Copy the listing below exactly. Pictures stay out of it.
|---|
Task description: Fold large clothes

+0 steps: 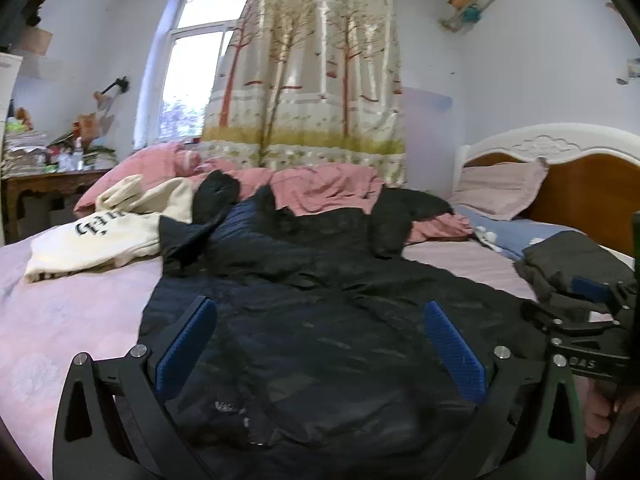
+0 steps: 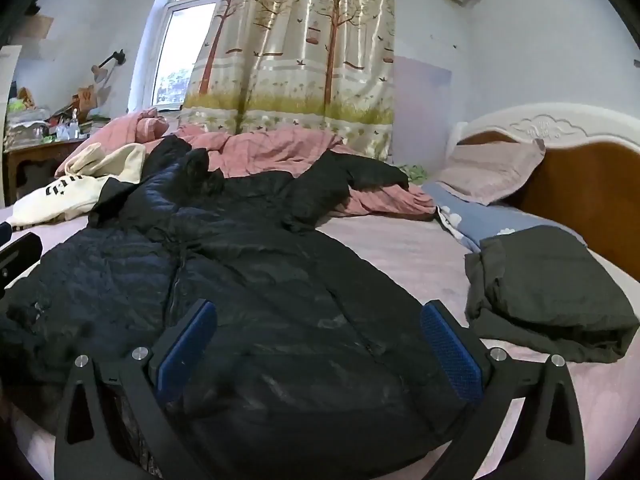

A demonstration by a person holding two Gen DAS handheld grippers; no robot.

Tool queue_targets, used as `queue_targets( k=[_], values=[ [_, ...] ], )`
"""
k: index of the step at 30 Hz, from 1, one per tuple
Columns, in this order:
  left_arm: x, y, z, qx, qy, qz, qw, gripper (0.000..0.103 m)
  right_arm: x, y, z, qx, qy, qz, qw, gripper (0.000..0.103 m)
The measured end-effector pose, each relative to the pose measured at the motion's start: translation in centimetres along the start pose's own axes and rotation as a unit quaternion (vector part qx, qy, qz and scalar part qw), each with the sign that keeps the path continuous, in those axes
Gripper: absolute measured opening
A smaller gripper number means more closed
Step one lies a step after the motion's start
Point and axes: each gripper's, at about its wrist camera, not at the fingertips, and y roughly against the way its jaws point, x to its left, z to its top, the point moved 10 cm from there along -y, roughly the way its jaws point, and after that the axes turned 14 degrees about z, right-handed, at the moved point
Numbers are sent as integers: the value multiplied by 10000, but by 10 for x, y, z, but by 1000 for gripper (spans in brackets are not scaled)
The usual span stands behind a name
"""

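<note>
A large black puffer jacket (image 1: 312, 320) lies spread flat on the pink bed sheet (image 1: 72, 320), hem toward me, sleeves and hood at the far end. It also shows in the right wrist view (image 2: 248, 280). My left gripper (image 1: 320, 344) is open, its blue pads wide apart above the jacket's lower part, holding nothing. My right gripper (image 2: 320, 344) is open over the jacket's lower right part, also empty. The right gripper's body shows at the right edge of the left wrist view (image 1: 592, 332).
A cream hoodie with black lettering (image 1: 104, 236) lies at the far left. A folded dark garment (image 2: 548, 300) sits on the bed to the right. A rumpled pink quilt (image 2: 272, 152), a pillow (image 2: 492, 168), the wooden headboard (image 2: 580, 184) and a cluttered side table (image 1: 52, 176) stand beyond.
</note>
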Motion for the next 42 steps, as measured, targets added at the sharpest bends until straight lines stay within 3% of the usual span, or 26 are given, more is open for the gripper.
queue_targets(
  k=[4, 6, 8, 21, 42],
  values=[
    [-6, 8, 5, -236, -206, 223, 9993, 103, -1, 0, -1, -41, 30, -8, 10000, 103],
    [-2, 5, 4, -235, -303, 693, 9969, 103, -3, 0, 0, -52, 35, 7, 10000, 103],
    [1, 1, 2, -145, -333, 876, 9955, 103, -3, -1, 0, -62, 74, -6, 10000, 103],
    [7, -6, -8, 53, -319, 882, 9956, 103, 3, -3, -2, -20, 122, 30, 9999, 103],
    [12, -7, -7, 34, -286, 895, 9956, 103, 3, -4, -3, 8, 166, 93, 9998, 103]
  ],
)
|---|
### Finished task
Task description: Fold large clothes

+0 steps: 
+0 steps: 

A demonstration by a person holding two Gen DAS handheld grippers; no robot.

Tool queue_targets, used as `queue_targets( k=[_], values=[ [_, ...] ], )`
"""
k: index of the step at 30 Hz, from 1, one per tuple
Columns, in this order:
  left_arm: x, y, z, qx, qy, qz, qw, gripper (0.000..0.103 m)
  right_arm: x, y, z, qx, qy, qz, qw, gripper (0.000..0.103 m)
The measured end-effector pose, each relative to the pose measured at the motion's start: translation in centimetres along the start pose's own axes and rotation as a unit quaternion (vector part qx, qy, qz and scalar part qw), each with the sign that keeps the path continuous, in those axes
Gripper: absolute measured opening
A smaller gripper number means more closed
Step one lies a step after the motion's start
Point and axes: each gripper's, at about its wrist camera, not at the fingertips, and y roughly against the way its jaws point, x to its left, z to its top, the point moved 10 cm from there along -y, roughly the way its jaws point, and after that the axes turned 14 degrees about z, right-handed, at the moved point
Numbers are sent as integers: the value multiplied by 10000, but by 10 for x, y, z, but by 1000 for gripper (spans in brackets are not scaled)
The usual span stands behind a name
"""

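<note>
A large black puffer jacket (image 1: 312, 320) lies spread flat on the pink bed sheet (image 1: 72, 320), hem toward me, sleeves and hood at the far end. It also shows in the right wrist view (image 2: 248, 280). My left gripper (image 1: 320, 344) is open, its blue pads wide apart above the jacket's lower part, holding nothing. My right gripper (image 2: 320, 344) is open over the jacket's lower right part, also empty. The right gripper's body shows at the right edge of the left wrist view (image 1: 592, 332).
A cream hoodie with black lettering (image 1: 104, 236) lies at the far left. A folded dark garment (image 2: 548, 300) sits on the bed to the right. A rumpled pink quilt (image 2: 272, 152), a pillow (image 2: 492, 168), the wooden headboard (image 2: 580, 184) and a cluttered side table (image 1: 52, 176) stand beyond.
</note>
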Motion for the next 42 steps, as measured, targets added at the sharpest bends until straight lines stay within 3% of the usual span, or 26 are given, more is open for the gripper.
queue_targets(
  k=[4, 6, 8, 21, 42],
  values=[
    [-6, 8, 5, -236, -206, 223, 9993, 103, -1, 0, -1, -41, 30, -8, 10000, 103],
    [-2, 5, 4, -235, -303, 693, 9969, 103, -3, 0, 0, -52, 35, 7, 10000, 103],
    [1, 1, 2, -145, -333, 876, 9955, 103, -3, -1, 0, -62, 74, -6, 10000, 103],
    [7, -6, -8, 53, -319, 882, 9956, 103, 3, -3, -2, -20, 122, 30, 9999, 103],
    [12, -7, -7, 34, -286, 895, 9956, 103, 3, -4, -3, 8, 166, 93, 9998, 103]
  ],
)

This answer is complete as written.